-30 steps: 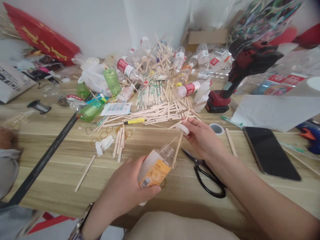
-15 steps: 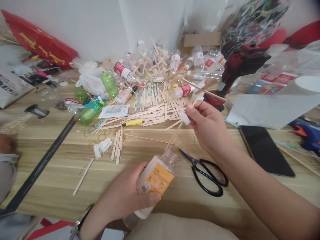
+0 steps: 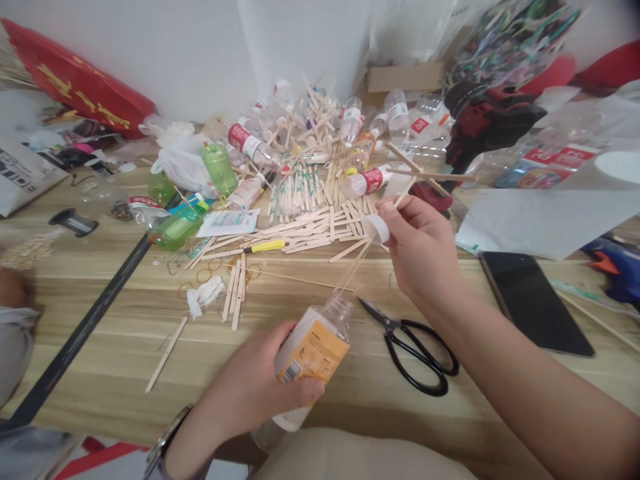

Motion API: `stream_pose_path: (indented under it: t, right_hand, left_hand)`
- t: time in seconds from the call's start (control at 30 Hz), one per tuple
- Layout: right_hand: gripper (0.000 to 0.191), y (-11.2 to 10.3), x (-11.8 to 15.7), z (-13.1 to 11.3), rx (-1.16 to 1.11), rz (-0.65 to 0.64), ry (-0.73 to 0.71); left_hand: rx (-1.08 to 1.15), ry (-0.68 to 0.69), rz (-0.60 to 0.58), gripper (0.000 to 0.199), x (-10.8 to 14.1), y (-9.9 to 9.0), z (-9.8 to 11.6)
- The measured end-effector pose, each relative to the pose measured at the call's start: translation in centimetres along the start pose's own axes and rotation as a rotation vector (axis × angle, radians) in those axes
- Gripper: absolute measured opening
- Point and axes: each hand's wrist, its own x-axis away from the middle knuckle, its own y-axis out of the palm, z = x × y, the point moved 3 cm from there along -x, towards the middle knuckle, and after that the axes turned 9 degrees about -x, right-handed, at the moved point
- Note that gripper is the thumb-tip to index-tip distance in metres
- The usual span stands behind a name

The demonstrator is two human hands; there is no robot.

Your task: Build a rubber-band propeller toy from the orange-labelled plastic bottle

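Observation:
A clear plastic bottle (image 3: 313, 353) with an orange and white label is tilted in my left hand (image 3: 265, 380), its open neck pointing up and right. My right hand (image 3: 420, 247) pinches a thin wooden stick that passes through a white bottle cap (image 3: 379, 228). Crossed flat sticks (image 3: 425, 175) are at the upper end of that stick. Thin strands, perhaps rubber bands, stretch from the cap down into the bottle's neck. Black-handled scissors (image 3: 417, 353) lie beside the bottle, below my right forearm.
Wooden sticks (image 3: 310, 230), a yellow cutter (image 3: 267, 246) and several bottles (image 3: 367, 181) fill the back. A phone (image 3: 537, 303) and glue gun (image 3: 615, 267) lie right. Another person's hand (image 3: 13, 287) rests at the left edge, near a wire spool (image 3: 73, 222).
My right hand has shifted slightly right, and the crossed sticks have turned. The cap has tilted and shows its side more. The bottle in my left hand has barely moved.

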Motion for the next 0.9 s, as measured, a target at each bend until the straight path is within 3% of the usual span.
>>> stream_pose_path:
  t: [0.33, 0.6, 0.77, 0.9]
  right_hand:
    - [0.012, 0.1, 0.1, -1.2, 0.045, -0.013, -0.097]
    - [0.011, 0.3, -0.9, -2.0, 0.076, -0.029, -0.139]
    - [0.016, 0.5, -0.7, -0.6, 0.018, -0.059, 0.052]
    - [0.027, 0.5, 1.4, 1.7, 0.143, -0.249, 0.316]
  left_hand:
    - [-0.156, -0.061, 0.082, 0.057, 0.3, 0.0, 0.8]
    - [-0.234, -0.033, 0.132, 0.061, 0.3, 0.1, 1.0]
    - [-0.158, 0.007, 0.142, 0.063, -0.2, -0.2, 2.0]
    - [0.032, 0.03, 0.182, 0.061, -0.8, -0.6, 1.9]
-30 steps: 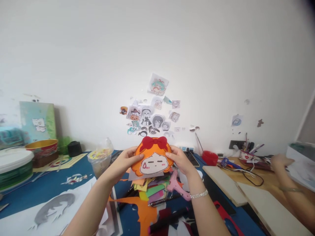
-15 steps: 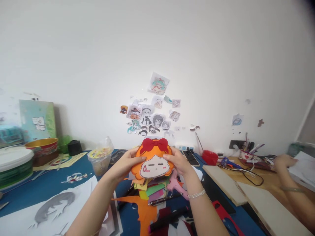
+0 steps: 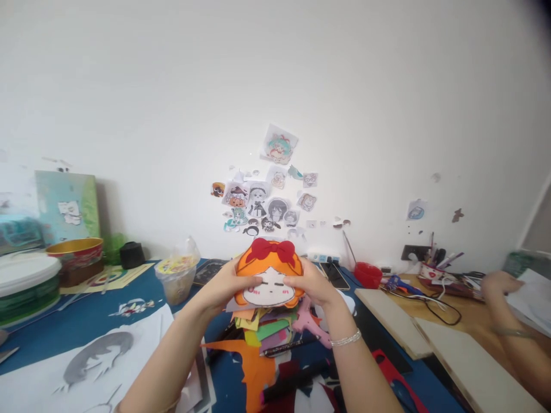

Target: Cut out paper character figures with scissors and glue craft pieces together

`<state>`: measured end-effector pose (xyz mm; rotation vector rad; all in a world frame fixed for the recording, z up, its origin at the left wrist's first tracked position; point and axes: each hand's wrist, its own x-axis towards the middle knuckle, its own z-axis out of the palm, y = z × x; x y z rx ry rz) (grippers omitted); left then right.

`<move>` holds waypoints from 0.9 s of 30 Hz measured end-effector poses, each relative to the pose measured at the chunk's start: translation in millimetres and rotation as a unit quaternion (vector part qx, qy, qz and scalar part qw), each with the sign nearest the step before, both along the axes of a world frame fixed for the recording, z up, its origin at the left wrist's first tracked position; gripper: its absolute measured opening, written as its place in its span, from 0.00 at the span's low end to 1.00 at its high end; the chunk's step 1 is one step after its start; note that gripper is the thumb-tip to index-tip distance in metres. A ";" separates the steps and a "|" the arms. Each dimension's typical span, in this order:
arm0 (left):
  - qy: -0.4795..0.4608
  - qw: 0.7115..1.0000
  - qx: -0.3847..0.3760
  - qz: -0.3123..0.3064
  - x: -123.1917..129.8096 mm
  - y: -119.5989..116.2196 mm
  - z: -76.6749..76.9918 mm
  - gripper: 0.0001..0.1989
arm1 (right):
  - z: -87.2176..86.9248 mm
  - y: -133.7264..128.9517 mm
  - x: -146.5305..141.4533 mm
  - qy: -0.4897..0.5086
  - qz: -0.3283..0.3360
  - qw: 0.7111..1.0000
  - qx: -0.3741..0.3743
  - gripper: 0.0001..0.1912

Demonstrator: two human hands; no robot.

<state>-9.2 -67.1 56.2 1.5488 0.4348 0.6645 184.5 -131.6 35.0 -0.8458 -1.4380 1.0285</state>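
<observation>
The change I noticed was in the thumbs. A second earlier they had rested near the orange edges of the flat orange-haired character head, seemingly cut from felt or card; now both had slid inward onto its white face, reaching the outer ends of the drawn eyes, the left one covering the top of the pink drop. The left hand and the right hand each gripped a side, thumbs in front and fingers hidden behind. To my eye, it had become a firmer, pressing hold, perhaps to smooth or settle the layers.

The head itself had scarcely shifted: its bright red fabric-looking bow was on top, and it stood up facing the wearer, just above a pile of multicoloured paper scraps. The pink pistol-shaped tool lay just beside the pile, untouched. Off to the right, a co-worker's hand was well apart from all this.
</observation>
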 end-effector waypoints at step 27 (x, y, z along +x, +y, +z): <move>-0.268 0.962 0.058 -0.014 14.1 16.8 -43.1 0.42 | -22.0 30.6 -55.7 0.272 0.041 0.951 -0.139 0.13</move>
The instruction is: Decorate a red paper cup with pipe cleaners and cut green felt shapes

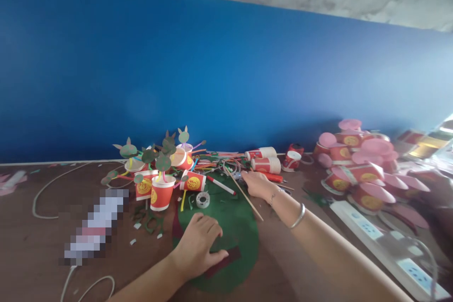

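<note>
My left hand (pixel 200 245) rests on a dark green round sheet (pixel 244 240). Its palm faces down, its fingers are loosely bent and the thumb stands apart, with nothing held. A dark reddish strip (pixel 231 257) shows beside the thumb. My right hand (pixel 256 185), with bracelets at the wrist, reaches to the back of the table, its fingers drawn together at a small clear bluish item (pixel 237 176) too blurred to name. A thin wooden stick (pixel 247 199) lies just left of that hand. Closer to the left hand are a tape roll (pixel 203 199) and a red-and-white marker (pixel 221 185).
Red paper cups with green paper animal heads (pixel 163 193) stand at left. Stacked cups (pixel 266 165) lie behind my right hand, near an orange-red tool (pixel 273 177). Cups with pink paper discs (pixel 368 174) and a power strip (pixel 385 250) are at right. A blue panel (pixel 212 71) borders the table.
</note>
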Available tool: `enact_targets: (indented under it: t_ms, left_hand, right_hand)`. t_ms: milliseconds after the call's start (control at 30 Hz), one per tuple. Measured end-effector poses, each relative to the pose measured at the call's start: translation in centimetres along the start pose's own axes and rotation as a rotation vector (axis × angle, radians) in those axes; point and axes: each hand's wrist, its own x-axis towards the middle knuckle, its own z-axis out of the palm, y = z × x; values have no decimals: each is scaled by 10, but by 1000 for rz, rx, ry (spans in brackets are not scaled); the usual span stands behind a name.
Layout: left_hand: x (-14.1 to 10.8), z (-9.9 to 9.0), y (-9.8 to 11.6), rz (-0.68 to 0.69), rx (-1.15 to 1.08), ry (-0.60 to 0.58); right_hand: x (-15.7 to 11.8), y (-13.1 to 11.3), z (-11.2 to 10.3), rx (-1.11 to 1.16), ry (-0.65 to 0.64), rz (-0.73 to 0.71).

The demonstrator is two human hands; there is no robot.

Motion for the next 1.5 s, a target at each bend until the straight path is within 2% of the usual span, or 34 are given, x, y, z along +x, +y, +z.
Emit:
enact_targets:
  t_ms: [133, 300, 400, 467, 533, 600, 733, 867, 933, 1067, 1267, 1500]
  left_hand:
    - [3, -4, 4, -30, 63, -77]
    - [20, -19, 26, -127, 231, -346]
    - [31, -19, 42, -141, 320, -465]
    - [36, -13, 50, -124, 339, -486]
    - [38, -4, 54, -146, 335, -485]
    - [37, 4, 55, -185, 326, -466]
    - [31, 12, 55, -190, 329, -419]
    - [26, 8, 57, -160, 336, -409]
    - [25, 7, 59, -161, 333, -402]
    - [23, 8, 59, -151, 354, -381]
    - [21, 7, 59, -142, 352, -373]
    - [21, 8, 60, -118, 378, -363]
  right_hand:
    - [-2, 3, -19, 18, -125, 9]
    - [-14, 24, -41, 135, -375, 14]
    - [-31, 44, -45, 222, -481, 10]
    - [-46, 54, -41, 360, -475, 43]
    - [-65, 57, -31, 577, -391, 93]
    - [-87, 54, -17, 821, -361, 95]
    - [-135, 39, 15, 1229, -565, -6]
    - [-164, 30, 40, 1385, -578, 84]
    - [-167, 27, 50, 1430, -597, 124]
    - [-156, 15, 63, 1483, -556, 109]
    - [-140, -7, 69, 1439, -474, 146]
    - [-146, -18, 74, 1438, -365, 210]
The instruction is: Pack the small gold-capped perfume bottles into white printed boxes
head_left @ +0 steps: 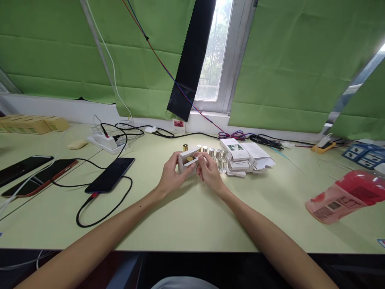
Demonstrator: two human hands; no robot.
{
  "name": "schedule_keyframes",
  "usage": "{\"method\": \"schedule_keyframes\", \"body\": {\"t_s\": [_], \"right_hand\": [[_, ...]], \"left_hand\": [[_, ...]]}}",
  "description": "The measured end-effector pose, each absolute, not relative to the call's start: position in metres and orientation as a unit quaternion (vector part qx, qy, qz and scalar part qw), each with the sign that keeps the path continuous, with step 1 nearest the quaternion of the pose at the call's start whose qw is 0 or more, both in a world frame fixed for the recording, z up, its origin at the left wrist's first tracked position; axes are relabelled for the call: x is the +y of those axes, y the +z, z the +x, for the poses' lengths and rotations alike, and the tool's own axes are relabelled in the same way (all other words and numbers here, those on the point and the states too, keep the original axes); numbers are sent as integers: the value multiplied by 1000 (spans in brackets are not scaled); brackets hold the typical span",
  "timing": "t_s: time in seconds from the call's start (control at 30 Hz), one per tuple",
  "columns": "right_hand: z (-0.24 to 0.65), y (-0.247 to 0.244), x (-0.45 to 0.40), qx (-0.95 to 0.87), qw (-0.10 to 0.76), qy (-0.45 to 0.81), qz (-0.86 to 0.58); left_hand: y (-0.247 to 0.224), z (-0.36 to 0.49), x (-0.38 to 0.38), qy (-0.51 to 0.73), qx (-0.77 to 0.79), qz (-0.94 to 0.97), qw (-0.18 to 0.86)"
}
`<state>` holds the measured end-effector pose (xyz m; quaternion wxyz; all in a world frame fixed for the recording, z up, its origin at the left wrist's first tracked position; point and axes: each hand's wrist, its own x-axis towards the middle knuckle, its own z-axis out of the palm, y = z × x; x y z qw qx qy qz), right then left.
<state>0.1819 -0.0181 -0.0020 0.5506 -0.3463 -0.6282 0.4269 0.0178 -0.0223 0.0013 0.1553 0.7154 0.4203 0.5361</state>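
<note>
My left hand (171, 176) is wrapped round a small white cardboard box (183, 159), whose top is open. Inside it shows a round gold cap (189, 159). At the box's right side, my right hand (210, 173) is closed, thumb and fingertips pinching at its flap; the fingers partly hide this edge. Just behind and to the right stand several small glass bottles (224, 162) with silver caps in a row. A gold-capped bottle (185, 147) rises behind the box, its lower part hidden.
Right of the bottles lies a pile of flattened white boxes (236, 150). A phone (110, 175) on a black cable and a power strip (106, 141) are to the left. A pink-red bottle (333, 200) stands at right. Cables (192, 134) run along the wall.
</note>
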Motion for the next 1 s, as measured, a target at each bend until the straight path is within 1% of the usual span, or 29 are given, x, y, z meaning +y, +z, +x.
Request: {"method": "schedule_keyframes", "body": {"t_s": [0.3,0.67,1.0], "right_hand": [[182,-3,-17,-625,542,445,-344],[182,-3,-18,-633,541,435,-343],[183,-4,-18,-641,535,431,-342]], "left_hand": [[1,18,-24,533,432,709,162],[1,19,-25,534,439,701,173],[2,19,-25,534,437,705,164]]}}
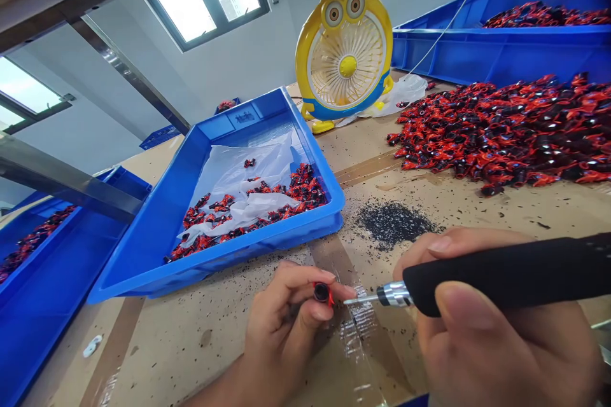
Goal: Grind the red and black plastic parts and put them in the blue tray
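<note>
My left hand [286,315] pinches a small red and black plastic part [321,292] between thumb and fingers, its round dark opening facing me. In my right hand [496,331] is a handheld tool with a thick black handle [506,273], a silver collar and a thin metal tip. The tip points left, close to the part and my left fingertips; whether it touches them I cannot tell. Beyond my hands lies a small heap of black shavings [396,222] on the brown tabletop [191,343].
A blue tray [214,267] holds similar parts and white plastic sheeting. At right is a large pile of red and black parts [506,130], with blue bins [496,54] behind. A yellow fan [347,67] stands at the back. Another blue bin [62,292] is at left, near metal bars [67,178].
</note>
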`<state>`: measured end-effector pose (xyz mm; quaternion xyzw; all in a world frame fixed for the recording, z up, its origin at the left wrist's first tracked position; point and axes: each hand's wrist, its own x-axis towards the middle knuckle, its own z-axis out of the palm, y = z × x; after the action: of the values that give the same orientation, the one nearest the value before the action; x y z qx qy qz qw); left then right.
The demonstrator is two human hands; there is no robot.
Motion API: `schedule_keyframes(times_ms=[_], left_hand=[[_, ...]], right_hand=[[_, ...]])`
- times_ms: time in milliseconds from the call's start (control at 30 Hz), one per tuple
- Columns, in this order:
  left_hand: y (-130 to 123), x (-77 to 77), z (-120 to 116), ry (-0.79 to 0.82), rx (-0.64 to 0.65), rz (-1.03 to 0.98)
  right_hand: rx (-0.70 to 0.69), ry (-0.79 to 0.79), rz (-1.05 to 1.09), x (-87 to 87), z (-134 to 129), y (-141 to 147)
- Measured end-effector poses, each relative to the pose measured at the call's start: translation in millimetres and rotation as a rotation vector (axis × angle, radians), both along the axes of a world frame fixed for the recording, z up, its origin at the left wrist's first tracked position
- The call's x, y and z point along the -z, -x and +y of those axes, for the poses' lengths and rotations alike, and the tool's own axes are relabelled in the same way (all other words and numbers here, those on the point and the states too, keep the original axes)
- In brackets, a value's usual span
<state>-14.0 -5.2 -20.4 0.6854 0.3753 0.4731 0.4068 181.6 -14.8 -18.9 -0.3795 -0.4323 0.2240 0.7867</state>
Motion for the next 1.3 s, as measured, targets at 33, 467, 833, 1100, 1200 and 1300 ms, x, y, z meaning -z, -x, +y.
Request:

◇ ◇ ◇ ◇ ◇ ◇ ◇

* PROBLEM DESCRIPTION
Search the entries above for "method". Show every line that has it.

* SOLUTION FOR THIS EXERCISE
  "usage": "{\"method\": \"schedule_keyframes\", \"body\": {\"t_s\": [_], \"right_hand\": [[_, ...]], \"left_hand\": [[_, ...]]}}",
Request: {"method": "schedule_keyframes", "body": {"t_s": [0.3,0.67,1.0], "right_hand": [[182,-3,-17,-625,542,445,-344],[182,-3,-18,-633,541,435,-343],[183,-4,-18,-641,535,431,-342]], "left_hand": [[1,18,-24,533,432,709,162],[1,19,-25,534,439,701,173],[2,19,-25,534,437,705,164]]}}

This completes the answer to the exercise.